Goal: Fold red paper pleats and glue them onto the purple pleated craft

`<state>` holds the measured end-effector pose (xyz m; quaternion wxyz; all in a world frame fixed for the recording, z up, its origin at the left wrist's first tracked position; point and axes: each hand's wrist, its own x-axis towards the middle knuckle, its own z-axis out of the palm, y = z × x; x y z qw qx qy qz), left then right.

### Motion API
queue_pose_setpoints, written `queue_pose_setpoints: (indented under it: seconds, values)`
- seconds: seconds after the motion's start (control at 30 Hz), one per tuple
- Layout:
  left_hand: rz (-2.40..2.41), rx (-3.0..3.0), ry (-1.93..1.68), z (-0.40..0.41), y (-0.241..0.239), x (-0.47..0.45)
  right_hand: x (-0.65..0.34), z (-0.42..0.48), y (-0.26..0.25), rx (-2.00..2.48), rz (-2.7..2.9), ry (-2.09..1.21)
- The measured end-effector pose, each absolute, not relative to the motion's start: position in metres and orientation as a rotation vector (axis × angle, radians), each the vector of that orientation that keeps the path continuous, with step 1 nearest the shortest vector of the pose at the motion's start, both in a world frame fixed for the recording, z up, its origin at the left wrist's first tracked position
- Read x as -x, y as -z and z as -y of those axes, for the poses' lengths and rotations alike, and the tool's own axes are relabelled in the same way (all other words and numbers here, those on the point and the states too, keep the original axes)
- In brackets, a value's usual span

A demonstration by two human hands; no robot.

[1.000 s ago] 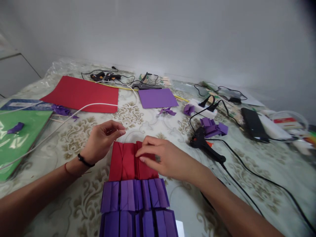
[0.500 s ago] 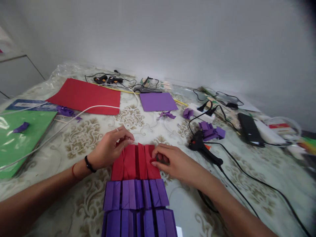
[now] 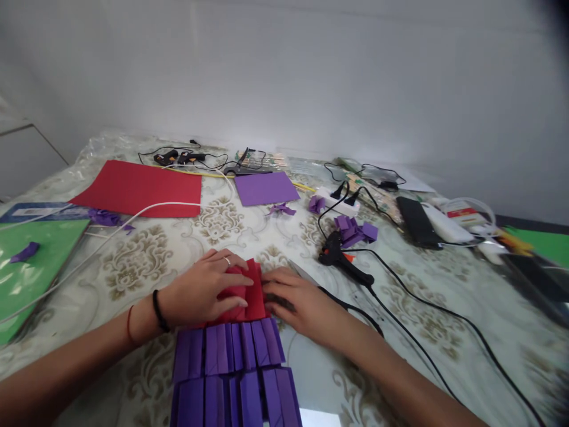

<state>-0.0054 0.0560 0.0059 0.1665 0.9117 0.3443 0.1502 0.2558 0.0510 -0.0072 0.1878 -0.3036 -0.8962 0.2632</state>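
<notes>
Folded red paper (image 3: 255, 293) lies across the top of a panel of pleated purple paper (image 3: 229, 347). My left hand (image 3: 213, 287) rests on the red paper, fingers spread and pressing it down, covering much of it. At its right edge my right hand (image 3: 296, 299) has its fingers curled in, thumb and fingertips on the paper's side. Part of that edge is hidden behind those fingers. Beyond my right hand shows the pointed blade of scissors (image 3: 303, 271), their dark handle partly hidden by my wrist.
A black glue gun (image 3: 344, 261) lies to the right, its cord running across the table. Behind it are purple paper scraps (image 3: 353, 231) and a white power strip (image 3: 340, 203). Red sheets (image 3: 142, 187), a purple sheet (image 3: 267, 188) and a green pack (image 3: 40, 252) lie farther out.
My left hand has come down from the red paper's top edge to lie flat on it. My right hand stays at the right side. The view has shifted, uncovering the scissors blade.
</notes>
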Motion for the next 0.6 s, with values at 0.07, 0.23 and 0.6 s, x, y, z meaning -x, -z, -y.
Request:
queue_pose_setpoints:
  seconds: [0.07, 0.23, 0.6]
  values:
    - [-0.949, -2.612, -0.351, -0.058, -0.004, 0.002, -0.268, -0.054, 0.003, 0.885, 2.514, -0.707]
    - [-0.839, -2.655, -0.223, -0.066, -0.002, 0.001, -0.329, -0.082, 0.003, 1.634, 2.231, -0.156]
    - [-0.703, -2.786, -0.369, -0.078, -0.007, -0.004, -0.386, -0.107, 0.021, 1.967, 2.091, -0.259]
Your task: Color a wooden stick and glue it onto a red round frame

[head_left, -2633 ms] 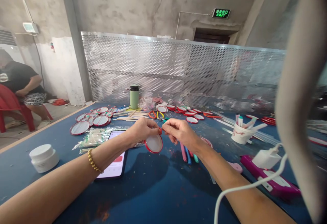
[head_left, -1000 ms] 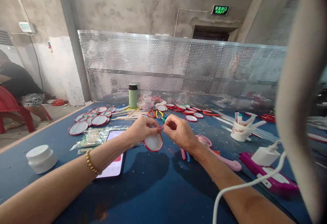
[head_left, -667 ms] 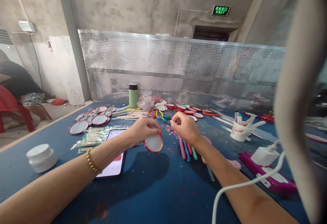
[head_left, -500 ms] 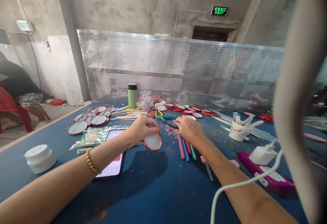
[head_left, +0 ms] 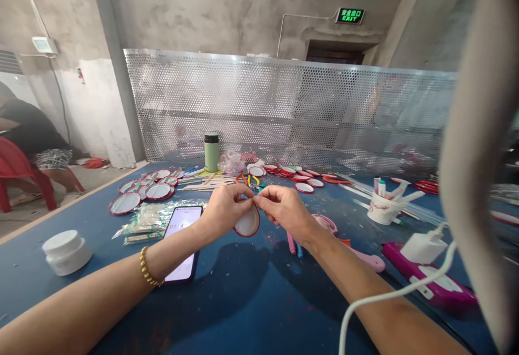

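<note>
Above the middle of the blue table (head_left: 251,301), my left hand (head_left: 225,209) grips a small round red-rimmed white disc (head_left: 247,224) by its top edge. My right hand (head_left: 284,210) is pinched shut at the same top edge, fingertip to fingertip with the left; whatever tiny piece it pinches is too small to name. A gold bead bracelet is on my left wrist. Coloured pens (head_left: 292,244) lie just under my right hand.
A lit phone (head_left: 182,241) and a white jar (head_left: 67,251) lie at left. Finished discs (head_left: 146,190) and sticks lie behind, by a green flask (head_left: 211,152). A paper cup (head_left: 383,209), a pink tool (head_left: 365,260), a charger (head_left: 424,247) and its cable sit right. A person (head_left: 28,144) sits far left.
My right hand reached out to the small loops on the table beyond the pens, then came back to the disc's top edge. The left hand kept hold of the disc.
</note>
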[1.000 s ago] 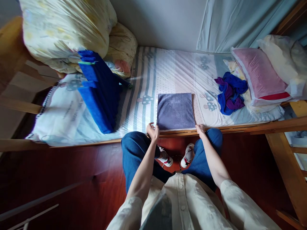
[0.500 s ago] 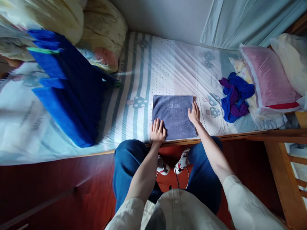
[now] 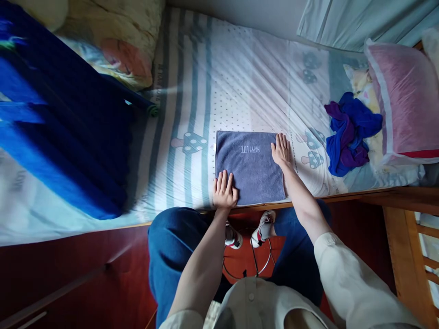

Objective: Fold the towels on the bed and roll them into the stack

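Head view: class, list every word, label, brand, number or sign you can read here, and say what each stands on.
"HAPPY LIFE": the likely reading of the small lettering on the grey towel.
Bedsheet: printed lettering beside the dark stripes, too blurred to read with certainty.
No numbers can be made out.

Left hand [image 3: 225, 194]: pinching at the near-left corner of the gray towel [image 3: 254, 180] a second ago, now flat on it around 7 o'clock. Right hand [image 3: 281, 151]: went from the towel's edge at 4 o'clock, via 3, to lying flat over its far corner at 2. View shifted: blue cloth stack [image 3: 72, 128] at 9–10 o'clock now cut by frame edge; large yellow bundle [image 3: 48, 11] at 10–11 mostly gone; pink pillow [image 3: 406, 100] at 2 now cropped too.
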`<action>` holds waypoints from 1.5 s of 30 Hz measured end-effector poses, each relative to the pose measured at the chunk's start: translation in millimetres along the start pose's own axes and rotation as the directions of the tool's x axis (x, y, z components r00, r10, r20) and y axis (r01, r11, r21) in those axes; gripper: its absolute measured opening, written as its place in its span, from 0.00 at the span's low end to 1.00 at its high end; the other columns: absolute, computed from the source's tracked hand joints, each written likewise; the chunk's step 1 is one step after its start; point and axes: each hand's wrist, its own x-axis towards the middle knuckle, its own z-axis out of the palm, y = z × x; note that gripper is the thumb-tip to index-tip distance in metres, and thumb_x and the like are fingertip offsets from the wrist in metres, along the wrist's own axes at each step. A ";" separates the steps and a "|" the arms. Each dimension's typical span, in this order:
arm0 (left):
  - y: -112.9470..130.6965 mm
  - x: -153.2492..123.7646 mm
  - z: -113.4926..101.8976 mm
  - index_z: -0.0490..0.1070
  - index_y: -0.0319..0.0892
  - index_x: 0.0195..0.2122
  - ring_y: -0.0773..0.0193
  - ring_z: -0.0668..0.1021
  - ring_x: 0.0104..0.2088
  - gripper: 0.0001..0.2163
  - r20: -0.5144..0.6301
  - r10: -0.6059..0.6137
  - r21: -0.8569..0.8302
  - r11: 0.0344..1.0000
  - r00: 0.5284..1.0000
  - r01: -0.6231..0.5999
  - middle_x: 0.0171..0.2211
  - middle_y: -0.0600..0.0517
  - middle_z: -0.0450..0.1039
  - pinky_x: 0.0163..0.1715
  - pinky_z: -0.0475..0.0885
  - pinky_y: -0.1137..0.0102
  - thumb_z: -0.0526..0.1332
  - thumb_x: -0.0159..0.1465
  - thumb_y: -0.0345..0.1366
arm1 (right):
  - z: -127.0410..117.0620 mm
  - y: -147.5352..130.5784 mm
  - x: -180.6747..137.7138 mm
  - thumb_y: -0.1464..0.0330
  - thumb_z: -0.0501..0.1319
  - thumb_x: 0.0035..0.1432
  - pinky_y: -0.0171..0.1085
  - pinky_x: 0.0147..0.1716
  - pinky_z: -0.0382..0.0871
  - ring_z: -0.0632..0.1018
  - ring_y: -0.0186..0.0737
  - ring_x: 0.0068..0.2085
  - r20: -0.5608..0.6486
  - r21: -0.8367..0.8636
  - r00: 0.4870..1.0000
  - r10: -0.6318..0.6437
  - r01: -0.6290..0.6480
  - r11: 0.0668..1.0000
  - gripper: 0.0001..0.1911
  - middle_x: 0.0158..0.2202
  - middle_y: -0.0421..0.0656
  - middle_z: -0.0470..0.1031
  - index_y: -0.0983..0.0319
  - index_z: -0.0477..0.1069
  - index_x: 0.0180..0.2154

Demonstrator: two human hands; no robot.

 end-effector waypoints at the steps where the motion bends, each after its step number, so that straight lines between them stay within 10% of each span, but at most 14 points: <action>1: 0.2 0.2 -0.2 0.62 0.40 0.74 0.48 0.54 0.77 0.33 -0.001 0.004 -0.001 1.000 1.000 -0.004 0.76 0.45 0.55 0.77 0.43 0.51 0.55 0.66 0.38 | -0.5 -1.7 -12.0 0.58 0.43 0.78 0.55 0.77 0.36 0.46 0.46 0.79 -0.009 0.004 1.000 0.008 -0.008 1.000 0.34 0.79 0.52 0.45 0.66 0.50 0.76; 10: 4.9 7.0 -3.3 0.64 0.40 0.72 0.51 0.53 0.78 0.31 -0.019 0.024 0.005 1.000 1.000 -0.024 0.75 0.44 0.56 0.77 0.45 0.51 0.52 0.68 0.38 | 6.7 -10.8 -187.1 0.62 0.46 0.76 0.55 0.76 0.42 0.51 0.47 0.78 -0.032 0.058 0.995 0.092 -0.090 0.994 0.31 0.77 0.54 0.52 0.66 0.56 0.75; 15: 0.0 -13.0 -17.6 0.66 0.40 0.70 0.51 0.56 0.77 0.28 -0.027 0.007 -0.044 0.999 1.000 -0.008 0.75 0.42 0.57 0.76 0.51 0.51 0.52 0.69 0.38 | 13.5 -11.3 -233.2 0.65 0.48 0.74 0.55 0.75 0.48 0.56 0.50 0.77 -0.058 0.104 0.992 0.109 -0.103 0.989 0.29 0.75 0.55 0.58 0.67 0.63 0.71; 23: -0.1 -45.7 -31.6 0.74 0.40 0.53 0.46 0.76 0.60 0.18 -0.206 -0.357 -0.289 0.912 0.911 0.292 0.54 0.38 0.76 0.65 0.69 0.51 0.59 0.61 0.30 | 10.6 -4.3 -248.7 0.70 0.56 0.64 0.51 0.65 0.66 0.74 0.54 0.62 -0.121 0.353 0.952 0.283 -0.225 0.908 0.19 0.57 0.57 0.79 0.65 0.78 0.53; 29: -3.7 -46.9 -51.2 0.76 0.42 0.37 0.53 0.81 0.38 0.06 -0.104 -0.624 -0.413 0.735 0.774 0.538 0.26 0.52 0.72 0.51 0.76 0.57 0.63 0.59 0.34 | 6.1 5.3 -242.2 0.66 0.63 0.58 0.53 0.59 0.70 0.78 0.58 0.55 -0.037 0.557 0.844 0.535 -0.427 0.712 0.09 0.44 0.56 0.82 0.62 0.74 0.40; 36: -4.6 -47.6 -51.5 0.75 0.41 0.32 0.61 0.79 0.24 0.06 -0.010 -0.691 -0.541 0.612 0.723 0.577 0.20 0.54 0.72 0.28 0.74 0.69 0.64 0.60 0.39 | 5.4 6.4 -233.5 0.63 0.66 0.60 0.47 0.34 0.79 0.84 0.53 0.32 0.142 0.683 0.759 0.636 -0.540 0.492 0.09 0.29 0.48 0.80 0.60 0.71 0.40; 45: -6.5 -38.3 -49.0 0.75 0.41 0.35 0.62 0.79 0.24 0.07 -0.009 -0.695 -0.644 0.554 0.719 0.528 0.21 0.54 0.73 0.28 0.76 0.70 0.65 0.58 0.38 | -3.7 -0.4 -231.7 0.72 0.63 0.57 0.33 0.23 0.72 0.79 0.38 0.23 0.199 0.771 0.751 0.630 -0.516 0.372 0.08 0.24 0.37 0.77 0.57 0.67 0.39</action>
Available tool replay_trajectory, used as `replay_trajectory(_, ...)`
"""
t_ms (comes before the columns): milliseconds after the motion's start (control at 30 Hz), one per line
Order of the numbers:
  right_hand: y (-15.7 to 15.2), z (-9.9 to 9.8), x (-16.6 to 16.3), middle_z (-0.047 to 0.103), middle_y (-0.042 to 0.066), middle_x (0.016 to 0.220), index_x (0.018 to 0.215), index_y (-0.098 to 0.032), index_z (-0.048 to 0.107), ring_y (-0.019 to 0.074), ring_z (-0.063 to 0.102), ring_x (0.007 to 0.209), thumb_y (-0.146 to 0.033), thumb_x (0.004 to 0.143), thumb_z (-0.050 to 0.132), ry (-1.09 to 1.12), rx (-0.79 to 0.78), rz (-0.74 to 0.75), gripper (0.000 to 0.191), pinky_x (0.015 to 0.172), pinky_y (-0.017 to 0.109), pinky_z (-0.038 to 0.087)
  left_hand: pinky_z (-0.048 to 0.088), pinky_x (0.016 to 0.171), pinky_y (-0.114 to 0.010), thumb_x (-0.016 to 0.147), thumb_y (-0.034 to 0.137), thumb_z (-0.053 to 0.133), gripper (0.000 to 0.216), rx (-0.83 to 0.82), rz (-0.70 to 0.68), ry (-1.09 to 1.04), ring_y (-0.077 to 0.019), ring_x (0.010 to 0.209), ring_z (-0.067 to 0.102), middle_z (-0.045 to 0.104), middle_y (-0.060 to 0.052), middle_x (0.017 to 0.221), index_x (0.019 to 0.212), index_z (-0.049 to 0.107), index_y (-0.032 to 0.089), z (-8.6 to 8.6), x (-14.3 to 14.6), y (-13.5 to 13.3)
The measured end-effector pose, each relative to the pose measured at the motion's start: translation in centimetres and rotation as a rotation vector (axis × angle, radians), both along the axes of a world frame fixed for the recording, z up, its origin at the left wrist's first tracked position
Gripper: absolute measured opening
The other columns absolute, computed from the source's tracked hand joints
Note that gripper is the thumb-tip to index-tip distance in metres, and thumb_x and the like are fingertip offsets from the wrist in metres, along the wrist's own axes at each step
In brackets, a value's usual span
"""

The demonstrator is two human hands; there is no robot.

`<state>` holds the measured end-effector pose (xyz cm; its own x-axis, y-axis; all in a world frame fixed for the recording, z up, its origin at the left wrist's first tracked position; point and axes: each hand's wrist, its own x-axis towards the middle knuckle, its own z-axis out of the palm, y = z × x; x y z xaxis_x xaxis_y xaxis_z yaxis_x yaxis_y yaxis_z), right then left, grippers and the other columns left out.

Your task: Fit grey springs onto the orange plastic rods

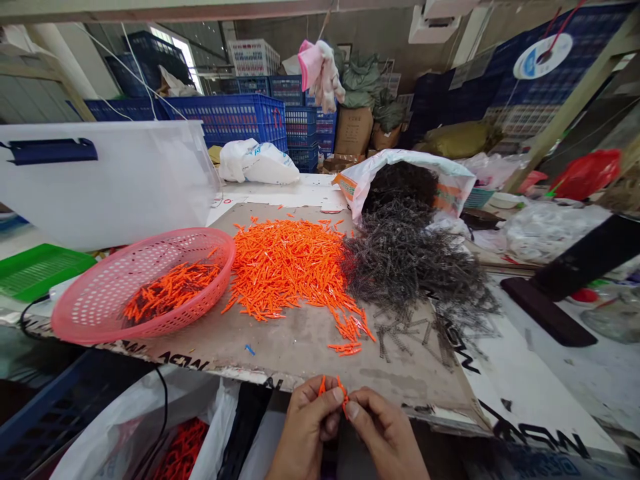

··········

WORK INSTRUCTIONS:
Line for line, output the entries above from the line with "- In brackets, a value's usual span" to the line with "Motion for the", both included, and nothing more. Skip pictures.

ANSWER AREA:
- In brackets, a value's usual span

A demonstration by two human hands; no robot.

[1.000 s ago] 
[0.500 s ago] 
[now] 

<state>-0.0054 0.0560 0.0059 0.1665 0.9117 0.3443 0.1502 0.2558 0.0510 -0.0072 0.1878 -0.3036 -0.8962 0.2632</state>
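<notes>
Folded red paper (image 3: 255, 293) lies across the top of a panel of pleated purple paper (image 3: 229, 347). My left hand (image 3: 213, 287) rests on the red paper, fingers spread and pressing it down, covering much of it. At its right edge my right hand (image 3: 296, 299) has its fingers curled in, thumb and fingertips on the paper's side. Part of that edge is hidden behind those fingers. Beyond my right hand shows the pointed blade of scissors (image 3: 303, 271), their dark handle partly hidden by my wrist.
A black glue gun (image 3: 344, 261) lies to the right, its cord running across the table. Behind it are purple paper scraps (image 3: 353, 231) and a white power strip (image 3: 340, 203). Red sheets (image 3: 142, 187), a purple sheet (image 3: 267, 188) and a green pack (image 3: 40, 252) lie farther out.
My left hand has come down from the red paper's top edge to lie flat on it. My right hand stays at the right side. The view has shifted, uncovering the scissors blade.
</notes>
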Motion for the next 0.6 s, with values at 0.07, 0.23 and 0.6 s, x, y, z meaning -x, -z, -y.

The answer requires no further additions.